WHAT IS EXPECTED ->
Within the material below, tally every line that holds the word "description", then give the tally and nothing more.

---*---

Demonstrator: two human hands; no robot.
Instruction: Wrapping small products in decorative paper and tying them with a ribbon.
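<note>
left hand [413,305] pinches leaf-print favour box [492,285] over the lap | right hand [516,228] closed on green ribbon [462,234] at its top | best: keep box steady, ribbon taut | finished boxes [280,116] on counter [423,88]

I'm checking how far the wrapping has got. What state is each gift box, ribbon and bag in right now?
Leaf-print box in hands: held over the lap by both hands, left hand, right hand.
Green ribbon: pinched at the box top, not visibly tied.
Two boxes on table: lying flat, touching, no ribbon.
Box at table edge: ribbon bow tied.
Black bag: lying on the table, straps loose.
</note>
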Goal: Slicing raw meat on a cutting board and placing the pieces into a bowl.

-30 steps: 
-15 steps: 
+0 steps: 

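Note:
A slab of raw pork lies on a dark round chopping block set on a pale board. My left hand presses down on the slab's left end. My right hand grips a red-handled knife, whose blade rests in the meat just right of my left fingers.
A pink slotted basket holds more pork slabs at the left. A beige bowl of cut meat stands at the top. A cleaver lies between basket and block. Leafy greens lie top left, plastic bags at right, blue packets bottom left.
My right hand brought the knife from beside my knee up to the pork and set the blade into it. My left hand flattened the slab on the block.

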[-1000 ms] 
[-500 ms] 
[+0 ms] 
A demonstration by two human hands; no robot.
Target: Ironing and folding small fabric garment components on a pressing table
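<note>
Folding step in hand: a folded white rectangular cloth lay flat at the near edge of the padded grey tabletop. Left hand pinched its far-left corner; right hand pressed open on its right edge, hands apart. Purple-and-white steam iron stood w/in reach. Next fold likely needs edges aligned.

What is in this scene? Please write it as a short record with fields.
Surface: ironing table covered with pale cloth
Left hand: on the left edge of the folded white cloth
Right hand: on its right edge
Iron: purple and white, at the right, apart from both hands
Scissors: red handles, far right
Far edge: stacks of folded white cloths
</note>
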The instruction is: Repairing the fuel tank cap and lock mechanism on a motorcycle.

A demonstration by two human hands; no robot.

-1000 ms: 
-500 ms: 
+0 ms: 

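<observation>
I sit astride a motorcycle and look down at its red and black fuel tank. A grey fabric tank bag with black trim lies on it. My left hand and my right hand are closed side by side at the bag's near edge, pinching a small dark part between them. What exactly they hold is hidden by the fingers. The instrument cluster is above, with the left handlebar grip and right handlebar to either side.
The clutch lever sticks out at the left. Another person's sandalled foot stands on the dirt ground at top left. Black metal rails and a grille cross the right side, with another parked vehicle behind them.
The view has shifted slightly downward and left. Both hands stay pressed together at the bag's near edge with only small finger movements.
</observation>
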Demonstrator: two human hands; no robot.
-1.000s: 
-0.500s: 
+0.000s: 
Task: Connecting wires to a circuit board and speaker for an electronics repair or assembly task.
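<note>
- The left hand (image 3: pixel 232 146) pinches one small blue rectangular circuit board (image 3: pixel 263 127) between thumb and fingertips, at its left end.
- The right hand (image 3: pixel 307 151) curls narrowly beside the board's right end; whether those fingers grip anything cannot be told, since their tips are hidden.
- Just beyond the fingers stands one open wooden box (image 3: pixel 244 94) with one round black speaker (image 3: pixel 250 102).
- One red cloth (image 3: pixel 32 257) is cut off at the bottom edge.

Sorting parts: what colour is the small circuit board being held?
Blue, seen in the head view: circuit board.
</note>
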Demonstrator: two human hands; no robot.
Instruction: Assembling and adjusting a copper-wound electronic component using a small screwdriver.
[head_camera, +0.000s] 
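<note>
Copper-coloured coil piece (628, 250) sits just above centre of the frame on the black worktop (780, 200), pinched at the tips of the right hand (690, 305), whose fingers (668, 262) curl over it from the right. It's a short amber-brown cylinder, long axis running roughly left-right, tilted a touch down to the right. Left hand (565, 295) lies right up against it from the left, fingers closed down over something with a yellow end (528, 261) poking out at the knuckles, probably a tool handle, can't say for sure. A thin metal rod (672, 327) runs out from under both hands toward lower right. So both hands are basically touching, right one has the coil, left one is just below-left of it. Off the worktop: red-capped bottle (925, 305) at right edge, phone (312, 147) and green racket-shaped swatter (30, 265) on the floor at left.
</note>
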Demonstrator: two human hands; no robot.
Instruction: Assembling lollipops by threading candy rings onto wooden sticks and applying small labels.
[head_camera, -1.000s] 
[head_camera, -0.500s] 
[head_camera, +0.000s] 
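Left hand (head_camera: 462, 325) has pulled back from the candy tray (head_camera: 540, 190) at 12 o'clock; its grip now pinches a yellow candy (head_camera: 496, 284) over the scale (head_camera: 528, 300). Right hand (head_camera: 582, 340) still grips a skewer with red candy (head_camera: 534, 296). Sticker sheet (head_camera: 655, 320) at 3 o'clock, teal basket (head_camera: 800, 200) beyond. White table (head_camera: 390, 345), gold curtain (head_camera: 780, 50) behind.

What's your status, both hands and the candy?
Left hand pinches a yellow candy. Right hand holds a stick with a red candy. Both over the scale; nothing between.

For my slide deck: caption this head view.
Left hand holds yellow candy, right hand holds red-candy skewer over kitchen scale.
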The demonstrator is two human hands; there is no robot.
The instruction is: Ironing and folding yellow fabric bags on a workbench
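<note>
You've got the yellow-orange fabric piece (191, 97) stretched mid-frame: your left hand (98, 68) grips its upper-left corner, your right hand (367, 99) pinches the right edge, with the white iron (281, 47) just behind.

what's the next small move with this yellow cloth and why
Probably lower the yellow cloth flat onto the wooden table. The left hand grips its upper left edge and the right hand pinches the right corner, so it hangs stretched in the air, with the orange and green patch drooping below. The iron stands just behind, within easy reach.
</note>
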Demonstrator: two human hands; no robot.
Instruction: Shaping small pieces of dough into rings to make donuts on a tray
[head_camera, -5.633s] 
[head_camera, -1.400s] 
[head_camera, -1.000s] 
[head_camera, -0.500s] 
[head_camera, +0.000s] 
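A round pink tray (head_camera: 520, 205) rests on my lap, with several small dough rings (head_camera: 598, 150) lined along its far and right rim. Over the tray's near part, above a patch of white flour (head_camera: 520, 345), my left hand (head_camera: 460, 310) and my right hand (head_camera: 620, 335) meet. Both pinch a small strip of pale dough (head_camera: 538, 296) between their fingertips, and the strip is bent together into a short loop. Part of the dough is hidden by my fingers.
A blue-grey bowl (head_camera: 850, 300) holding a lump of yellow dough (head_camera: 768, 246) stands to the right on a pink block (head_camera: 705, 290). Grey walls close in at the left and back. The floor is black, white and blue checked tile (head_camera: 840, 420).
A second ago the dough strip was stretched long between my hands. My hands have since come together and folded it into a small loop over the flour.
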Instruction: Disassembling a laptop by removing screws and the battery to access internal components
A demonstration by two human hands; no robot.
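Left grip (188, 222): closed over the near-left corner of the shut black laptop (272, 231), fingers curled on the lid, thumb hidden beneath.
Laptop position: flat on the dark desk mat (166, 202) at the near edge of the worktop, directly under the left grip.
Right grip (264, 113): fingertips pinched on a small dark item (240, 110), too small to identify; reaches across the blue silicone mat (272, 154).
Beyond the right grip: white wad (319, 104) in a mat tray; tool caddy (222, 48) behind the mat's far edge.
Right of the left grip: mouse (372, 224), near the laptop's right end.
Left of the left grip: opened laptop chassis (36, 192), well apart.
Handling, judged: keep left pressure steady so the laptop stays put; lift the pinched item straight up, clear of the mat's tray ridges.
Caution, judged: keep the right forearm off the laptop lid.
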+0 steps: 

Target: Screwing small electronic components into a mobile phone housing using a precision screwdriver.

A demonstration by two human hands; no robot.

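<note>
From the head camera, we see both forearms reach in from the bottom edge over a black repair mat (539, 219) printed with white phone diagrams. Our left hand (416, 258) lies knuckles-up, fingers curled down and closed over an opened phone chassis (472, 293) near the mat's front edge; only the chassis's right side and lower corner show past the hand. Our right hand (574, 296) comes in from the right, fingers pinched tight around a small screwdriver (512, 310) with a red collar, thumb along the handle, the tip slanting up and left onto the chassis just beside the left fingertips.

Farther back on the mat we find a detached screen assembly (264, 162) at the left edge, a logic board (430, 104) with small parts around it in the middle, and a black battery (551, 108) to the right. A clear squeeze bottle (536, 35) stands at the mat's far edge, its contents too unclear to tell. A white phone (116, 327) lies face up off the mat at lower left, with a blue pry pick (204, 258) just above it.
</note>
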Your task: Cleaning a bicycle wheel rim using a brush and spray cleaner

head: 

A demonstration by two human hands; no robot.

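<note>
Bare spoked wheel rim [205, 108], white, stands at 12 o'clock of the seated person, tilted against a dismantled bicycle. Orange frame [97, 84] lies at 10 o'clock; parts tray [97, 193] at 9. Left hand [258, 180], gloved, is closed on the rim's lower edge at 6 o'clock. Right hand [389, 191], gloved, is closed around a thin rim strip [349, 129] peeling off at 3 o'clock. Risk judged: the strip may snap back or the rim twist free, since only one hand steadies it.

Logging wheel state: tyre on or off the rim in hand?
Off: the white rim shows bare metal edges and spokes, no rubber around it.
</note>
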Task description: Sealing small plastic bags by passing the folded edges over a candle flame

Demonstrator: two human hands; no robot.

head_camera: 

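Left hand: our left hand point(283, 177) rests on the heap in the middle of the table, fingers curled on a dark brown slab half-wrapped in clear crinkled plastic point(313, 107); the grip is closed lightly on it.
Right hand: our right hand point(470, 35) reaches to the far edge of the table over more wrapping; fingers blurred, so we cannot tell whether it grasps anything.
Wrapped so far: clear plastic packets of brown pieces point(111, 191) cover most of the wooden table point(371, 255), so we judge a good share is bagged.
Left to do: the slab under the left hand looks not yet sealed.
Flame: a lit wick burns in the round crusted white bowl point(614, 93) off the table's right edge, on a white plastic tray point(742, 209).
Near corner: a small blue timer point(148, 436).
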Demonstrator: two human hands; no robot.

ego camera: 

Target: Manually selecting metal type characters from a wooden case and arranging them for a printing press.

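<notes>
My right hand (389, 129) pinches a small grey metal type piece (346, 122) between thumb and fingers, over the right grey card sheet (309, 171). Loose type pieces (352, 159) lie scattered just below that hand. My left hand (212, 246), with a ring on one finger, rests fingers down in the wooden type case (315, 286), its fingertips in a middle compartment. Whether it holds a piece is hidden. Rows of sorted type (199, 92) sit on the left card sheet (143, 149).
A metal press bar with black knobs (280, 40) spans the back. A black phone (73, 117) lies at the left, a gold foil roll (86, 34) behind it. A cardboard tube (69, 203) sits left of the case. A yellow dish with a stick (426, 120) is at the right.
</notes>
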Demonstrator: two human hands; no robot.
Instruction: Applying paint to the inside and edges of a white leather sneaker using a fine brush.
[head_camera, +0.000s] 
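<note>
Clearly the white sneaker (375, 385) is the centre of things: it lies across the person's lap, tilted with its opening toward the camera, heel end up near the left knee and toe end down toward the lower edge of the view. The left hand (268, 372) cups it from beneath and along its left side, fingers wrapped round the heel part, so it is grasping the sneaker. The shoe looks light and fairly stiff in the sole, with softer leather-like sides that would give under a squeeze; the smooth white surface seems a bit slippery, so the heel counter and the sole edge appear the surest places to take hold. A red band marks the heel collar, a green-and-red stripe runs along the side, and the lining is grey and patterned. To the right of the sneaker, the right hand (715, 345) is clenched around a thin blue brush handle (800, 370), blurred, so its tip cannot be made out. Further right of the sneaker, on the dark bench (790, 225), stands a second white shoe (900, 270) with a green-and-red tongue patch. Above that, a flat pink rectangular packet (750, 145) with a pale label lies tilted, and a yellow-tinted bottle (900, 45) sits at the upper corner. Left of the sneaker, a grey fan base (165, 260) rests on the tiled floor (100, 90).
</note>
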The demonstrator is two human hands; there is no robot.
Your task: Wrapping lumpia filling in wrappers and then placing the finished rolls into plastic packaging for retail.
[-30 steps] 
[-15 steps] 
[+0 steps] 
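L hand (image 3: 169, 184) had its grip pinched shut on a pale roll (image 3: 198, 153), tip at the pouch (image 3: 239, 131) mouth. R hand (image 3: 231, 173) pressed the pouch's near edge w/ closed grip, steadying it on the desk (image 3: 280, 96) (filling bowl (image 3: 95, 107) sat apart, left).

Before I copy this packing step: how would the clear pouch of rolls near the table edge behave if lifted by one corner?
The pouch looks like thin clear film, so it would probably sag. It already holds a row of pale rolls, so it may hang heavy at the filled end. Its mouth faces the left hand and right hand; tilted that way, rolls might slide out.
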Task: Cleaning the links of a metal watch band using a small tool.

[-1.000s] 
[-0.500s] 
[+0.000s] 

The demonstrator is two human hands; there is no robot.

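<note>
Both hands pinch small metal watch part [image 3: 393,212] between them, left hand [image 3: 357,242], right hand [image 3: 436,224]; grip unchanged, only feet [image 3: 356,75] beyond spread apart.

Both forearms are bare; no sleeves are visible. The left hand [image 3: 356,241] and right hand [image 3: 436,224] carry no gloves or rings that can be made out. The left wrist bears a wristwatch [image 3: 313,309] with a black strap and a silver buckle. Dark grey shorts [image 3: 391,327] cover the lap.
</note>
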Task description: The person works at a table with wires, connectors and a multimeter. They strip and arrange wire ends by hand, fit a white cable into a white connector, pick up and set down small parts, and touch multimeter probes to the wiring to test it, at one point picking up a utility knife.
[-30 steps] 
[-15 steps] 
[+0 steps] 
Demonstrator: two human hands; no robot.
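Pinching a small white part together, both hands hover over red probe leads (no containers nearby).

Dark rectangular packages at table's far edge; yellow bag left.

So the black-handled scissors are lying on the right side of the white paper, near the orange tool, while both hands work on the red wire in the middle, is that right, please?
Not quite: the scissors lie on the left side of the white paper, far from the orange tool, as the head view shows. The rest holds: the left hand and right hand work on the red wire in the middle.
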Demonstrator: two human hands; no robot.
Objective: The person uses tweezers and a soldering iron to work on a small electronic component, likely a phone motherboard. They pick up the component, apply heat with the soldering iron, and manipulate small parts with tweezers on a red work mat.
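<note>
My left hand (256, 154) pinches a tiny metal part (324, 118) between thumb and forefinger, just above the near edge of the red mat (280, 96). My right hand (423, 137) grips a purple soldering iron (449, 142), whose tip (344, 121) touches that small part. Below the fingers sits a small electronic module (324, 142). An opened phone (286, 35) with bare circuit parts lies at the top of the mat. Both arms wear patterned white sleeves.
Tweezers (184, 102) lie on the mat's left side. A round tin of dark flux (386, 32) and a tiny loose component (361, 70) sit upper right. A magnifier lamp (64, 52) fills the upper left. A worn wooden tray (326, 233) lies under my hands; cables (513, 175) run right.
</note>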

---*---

EXERCISE RESPONSE ->
2